## Instructions for the task
Count how many lines below include the word "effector". Answer with a number only.
Segment Start: Data section
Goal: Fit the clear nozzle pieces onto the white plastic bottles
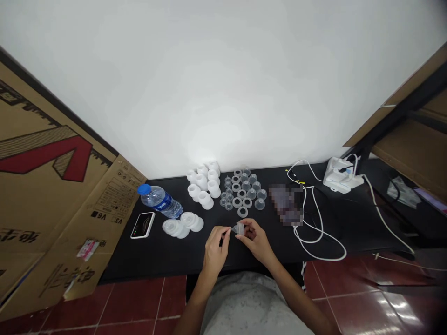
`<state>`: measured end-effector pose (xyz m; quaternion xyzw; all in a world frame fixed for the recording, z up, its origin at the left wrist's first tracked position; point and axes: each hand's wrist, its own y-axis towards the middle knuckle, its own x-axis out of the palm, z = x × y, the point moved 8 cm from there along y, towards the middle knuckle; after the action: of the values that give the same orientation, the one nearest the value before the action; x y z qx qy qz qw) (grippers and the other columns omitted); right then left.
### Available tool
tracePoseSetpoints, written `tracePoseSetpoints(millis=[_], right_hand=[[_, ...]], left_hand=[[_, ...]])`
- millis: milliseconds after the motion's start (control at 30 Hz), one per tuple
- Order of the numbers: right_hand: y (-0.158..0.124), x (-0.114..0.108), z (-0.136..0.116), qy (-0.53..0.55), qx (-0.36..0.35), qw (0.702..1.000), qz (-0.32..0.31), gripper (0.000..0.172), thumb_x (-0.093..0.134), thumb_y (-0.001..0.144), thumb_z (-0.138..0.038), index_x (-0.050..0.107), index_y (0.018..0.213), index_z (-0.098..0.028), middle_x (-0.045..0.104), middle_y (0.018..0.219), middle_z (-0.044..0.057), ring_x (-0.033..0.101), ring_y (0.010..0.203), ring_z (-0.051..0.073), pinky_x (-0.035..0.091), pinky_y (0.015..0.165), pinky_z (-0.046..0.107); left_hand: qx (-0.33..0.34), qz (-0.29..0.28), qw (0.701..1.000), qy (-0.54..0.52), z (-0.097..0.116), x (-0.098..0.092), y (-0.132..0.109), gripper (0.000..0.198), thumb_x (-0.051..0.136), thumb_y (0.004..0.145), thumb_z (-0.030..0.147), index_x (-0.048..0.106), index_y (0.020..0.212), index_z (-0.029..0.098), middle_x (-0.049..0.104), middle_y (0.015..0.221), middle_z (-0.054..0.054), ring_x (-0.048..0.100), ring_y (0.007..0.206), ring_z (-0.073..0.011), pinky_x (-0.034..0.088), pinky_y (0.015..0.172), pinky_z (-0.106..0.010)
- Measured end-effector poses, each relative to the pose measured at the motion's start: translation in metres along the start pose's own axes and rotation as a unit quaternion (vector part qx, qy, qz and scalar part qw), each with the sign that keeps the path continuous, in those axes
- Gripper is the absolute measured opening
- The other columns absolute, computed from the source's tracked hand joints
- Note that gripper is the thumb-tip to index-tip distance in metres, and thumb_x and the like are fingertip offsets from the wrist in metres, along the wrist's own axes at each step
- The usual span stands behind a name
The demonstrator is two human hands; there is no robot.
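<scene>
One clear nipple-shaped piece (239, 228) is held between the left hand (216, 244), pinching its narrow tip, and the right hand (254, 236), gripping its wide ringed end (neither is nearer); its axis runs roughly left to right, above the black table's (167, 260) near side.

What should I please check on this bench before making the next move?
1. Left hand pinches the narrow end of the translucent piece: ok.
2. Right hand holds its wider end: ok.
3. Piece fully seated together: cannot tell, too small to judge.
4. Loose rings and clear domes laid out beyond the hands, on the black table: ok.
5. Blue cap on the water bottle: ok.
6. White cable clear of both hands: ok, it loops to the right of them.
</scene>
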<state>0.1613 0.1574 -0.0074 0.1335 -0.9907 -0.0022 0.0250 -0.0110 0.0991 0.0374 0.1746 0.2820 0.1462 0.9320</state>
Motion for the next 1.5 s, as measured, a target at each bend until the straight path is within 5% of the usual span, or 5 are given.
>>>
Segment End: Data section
## Result
2